Although he is not credited on the third album, the self-titled record, TOWER OF POWER, Rick initially sang all the lead vocals. He also contributed background vocals, which were retained on the record when it was released. The album features several hits such as, “What is Hip”, “Soul Vaccination”, and “Get Your Feet Back on the Ground”, and of course, “So Very Hard to Go”. Rick’s increasing drug dependency lead to Lenny Williams taking over lead vocals, as Rick left the band in 1973 to pursue other avenues of his musical career. After leaving Tower of Power, Rick joined a Bay Area band called “Brass Horizon”, a popular band with a big horn section.

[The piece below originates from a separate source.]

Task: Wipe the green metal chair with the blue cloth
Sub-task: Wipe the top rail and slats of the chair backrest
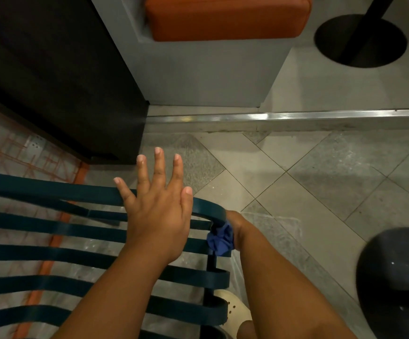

The Stanford Daily – February 25, 1975

Former Tower Singer Heads Brass Horizon
By JOAN E. HINMAN

SAN FRANCISCO – Quick – name Tower of Power’s two biggest hits. Maybe you said “So Very Hard To Go”, the single off Tower’s third album. But if you’re a deranged purist, you named “Sparkling In The Sand”, from East Bay Grease, and “You’re Still A Young Man”, the monster hit off Bump City in 1971.

It was “You’re Still A Young Man” that established Tower as national stars, removing them from the realm of San Francisco funk forever. The song’s amazing success can be explained in two words — Rick Stevens. Stevens emerged as Tower’s lead singer after the success of “Sparkling In The Sand”, the only song on the band’s first album on which he sang lead…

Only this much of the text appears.